[WHAT IS NEEDED] Please write each entry out again exactly as shown.

[DATASET EXTRACT]

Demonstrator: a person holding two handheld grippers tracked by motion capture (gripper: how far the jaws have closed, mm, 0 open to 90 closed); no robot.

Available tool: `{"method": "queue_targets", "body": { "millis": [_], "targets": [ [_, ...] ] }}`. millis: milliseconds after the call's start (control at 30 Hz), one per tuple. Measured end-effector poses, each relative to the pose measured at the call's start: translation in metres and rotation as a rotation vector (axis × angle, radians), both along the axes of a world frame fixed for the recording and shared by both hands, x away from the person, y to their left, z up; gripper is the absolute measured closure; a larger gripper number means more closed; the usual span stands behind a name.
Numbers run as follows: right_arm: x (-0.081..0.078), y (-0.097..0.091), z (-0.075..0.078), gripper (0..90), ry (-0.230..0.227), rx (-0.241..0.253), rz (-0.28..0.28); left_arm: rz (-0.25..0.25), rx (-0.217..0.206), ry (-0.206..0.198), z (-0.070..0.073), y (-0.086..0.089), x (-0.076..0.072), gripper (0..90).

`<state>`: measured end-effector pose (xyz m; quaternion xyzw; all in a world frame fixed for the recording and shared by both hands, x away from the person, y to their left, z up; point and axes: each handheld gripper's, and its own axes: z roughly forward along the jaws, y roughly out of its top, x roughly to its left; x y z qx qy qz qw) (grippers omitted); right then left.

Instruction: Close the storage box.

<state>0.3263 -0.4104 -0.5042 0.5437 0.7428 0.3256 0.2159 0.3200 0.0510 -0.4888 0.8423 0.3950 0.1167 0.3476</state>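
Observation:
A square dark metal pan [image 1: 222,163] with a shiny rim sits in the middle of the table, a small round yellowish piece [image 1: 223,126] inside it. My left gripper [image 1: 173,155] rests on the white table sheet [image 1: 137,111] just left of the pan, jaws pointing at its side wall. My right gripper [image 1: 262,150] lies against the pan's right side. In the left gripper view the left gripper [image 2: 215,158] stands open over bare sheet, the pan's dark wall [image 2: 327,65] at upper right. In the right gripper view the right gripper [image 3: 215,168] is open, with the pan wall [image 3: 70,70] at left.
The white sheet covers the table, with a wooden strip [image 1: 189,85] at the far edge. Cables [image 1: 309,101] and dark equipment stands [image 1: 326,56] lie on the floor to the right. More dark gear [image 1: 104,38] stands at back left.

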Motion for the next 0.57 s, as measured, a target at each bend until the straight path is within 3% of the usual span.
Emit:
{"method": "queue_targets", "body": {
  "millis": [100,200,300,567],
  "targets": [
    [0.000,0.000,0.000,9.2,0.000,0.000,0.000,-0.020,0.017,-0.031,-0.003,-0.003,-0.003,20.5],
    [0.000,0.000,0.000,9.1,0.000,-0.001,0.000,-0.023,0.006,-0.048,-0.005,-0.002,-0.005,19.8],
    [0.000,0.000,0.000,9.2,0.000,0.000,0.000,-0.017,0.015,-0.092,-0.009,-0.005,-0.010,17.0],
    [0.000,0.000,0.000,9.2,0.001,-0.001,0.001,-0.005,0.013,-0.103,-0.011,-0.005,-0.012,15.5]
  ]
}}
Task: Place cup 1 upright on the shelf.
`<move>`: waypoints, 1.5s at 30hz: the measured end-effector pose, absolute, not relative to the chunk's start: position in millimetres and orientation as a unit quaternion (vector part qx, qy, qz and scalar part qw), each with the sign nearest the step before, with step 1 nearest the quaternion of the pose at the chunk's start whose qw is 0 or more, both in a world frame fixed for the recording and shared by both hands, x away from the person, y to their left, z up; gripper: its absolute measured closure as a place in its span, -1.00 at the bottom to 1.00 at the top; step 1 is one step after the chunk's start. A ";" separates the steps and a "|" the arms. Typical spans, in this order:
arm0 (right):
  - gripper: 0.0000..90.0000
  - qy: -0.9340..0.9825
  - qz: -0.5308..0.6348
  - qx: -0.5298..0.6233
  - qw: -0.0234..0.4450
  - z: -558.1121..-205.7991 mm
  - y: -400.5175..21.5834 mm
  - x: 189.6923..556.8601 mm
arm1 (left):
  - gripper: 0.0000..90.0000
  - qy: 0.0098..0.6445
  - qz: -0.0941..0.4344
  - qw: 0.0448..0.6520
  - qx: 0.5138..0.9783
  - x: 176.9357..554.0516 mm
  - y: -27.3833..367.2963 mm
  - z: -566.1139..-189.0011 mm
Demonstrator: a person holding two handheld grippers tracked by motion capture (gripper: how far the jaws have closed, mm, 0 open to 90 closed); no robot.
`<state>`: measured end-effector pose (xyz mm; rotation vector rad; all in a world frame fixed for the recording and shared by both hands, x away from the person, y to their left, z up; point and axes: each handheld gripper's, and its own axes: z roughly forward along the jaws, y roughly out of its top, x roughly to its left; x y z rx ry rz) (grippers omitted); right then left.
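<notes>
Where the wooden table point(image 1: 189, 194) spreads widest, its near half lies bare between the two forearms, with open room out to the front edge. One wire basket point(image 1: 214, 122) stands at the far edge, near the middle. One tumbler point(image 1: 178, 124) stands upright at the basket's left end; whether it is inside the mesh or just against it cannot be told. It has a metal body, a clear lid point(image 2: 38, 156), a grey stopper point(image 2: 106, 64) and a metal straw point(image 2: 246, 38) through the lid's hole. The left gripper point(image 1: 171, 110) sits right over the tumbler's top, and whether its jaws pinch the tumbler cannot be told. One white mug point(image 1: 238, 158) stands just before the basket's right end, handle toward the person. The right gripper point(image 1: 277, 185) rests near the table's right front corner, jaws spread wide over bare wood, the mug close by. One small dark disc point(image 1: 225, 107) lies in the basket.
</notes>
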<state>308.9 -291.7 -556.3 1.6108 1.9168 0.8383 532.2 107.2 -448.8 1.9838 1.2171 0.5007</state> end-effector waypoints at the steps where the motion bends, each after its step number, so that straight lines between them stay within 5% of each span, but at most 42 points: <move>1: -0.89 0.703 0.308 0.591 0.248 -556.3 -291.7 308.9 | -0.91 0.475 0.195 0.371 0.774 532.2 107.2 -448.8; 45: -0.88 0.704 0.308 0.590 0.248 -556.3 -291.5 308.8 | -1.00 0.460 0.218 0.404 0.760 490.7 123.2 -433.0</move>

[ANSWER AREA]
Demonstrator: a person holding two handheld grippers tracked by motion capture (gripper: how far the jaws have closed, mm, 0 open to 90 closed); no robot.

Available tool: `{"method": "queue_targets", "body": { "millis": [_], "targets": [ [_, ...] ] }}`. millis: milliseconds after the call's start (control at 30 Hz), one per tuple. Measured end-effector poses, each relative to the pose measured at the call's start: translation in metres and rotation as a rotation vector (axis × angle, radians), both along the axes of a world frame fixed for the recording and shared by both hands, x away from the person, y to their left, z up; gripper is the absolute measured closure; a larger gripper number means more closed; the usual span stands behind a name.
Numbers run as follows: right_arm: x (-0.081..0.078), y (-0.097..0.091), z (-0.075..0.078), gripper (0..90), ry (-0.230..0.227), rx (-0.241..0.253), rz (-0.28..0.28); left_arm: rz (-0.25..0.25), rx (-0.217..0.206), ry (-0.206..0.198), z (-0.070..0.073), y (-0.086..0.089), x (-0.076..0.072), gripper (0..90).

`<state>`: measured end-effector pose (xyz m; quaternion xyzw; all in a world frame fixed for the recording and shared by both hands, x away from the person, y to their left, z up; point and axes: each handheld gripper's, and its own axes: z roughly forward along the jaws, y roughly out of its top, x roughly to its left; x y z qx qy qz qw) (grippers omitted); right then left.

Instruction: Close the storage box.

<state>0.3263 -0.4104 -0.5042 0.5437 0.7428 0.3256 0.2159 0.3200 0.0510 -0.4888 0.8423 0.3950 0.1167 0.3476</state>
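Observation:
A square dark metal pan [image 1: 222,163] with a shiny rim sits in the middle of the table, a small round yellowish piece [image 1: 223,126] inside it. My left gripper [image 1: 173,155] rests on the white table sheet [image 1: 137,111] just left of the pan, jaws pointing at its side wall. My right gripper [image 1: 262,150] lies against the pan's right side. In the left gripper view the left gripper [image 2: 215,158] stands open over bare sheet, the pan's dark wall [image 2: 327,65] at upper right. In the right gripper view the right gripper [image 3: 215,168] is open, with the pan wall [image 3: 70,70] at left.
The white sheet covers the table, with a wooden strip [image 1: 189,85] at the far edge. Cables [image 1: 309,101] and dark equipment stands [image 1: 326,56] lie on the floor to the right. More dark gear [image 1: 104,38] stands at back left.
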
Motion for the next 0.57 s, as measured, a target at each bend until the straight path is within 3% of the usual span.
Emit:
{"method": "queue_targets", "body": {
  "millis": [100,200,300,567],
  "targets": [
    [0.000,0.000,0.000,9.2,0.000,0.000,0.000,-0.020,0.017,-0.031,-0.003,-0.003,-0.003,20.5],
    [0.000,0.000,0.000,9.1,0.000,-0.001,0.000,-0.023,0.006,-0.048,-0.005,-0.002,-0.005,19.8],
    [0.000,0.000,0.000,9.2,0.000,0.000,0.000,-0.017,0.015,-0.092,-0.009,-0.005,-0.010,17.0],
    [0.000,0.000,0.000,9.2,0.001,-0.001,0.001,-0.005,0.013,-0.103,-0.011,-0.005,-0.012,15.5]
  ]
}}
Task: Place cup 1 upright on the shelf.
`<move>`: waypoints, 1.5s at 30hz: the measured end-effector pose, absolute, not relative to the chunk's start: position in millimetres and orientation as a unit quaternion (vector part qx, qy, qz and scalar part qw), each with the sign nearest the step before, with step 1 nearest the quaternion of the pose at the chunk's start whose qw is 0 or more, both in a world frame fixed for the recording and shared by both hands, x away from the person, y to their left, z up; gripper: its absolute measured closure as a place in its span, -1.00 at the bottom to 1.00 at the top; step 1 is one step after the chunk's start. A ";" separates the steps and a "|" the arms. Typical spans, in this order:
arm0 (right):
  - gripper: 0.0000..90.0000
  - qy: -0.9340..0.9825
  - qz: -0.5308..0.6348
  - qx: -0.5298..0.6233
  - qw: -0.0234..0.4450
  - z: -558.1121..-205.7991 mm
  - y: -400.5175..21.5834 mm
  - x: 189.6923..556.8601 mm
arm1 (left):
  - gripper: 0.0000..90.0000
  - qy: 0.0098..0.6445
  - qz: -0.0941..0.4344
  - qw: 0.0448..0.6520
  - qx: 0.5138..0.9783
  - x: 176.9357..554.0516 mm
  - y: -27.3833..367.2963 mm
  - z: -566.1139..-189.0011 mm
Demonstrator: a person holding two handheld grippers tracked by motion capture (gripper: how far the jaws have closed, mm, 0 open to 90 closed); no robot.
`<state>`: measured end-effector pose (xyz mm; rotation vector rad; all in a world frame fixed for the recording and shared by both hands, x away from the person, y to their left, z up; point and axes: each handheld gripper's, and its own axes: z roughly forward along the jaws, y roughly out of its top, x roughly to its left; x y z rx ry rz) (grippers omitted); right then left.
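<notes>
Where the wooden table point(image 1: 189, 194) spreads widest, its near half lies bare between the two forearms, with open room out to the front edge. One wire basket point(image 1: 214, 122) stands at the far edge, near the middle. One tumbler point(image 1: 178, 124) stands upright at the basket's left end; whether it is inside the mesh or just against it cannot be told. It has a metal body, a clear lid point(image 2: 38, 156), a grey stopper point(image 2: 106, 64) and a metal straw point(image 2: 246, 38) through the lid's hole. The left gripper point(image 1: 171, 110) sits right over the tumbler's top, and whether its jaws pinch the tumbler cannot be told. One white mug point(image 1: 238, 158) stands just before the basket's right end, handle toward the person. The right gripper point(image 1: 277, 185) rests near the table's right front corner, jaws spread wide over bare wood, the mug close by. One small dark disc point(image 1: 225, 107) lies in the basket.
</notes>
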<state>308.9 -291.7 -556.3 1.6108 1.9168 0.8383 532.2 107.2 -448.8 1.9838 1.2171 0.5007</state> end-effector waypoints at the steps where the motion bends, each after its step number, so that straight lines between them stay within 5% of each span, but at most 42 points: <move>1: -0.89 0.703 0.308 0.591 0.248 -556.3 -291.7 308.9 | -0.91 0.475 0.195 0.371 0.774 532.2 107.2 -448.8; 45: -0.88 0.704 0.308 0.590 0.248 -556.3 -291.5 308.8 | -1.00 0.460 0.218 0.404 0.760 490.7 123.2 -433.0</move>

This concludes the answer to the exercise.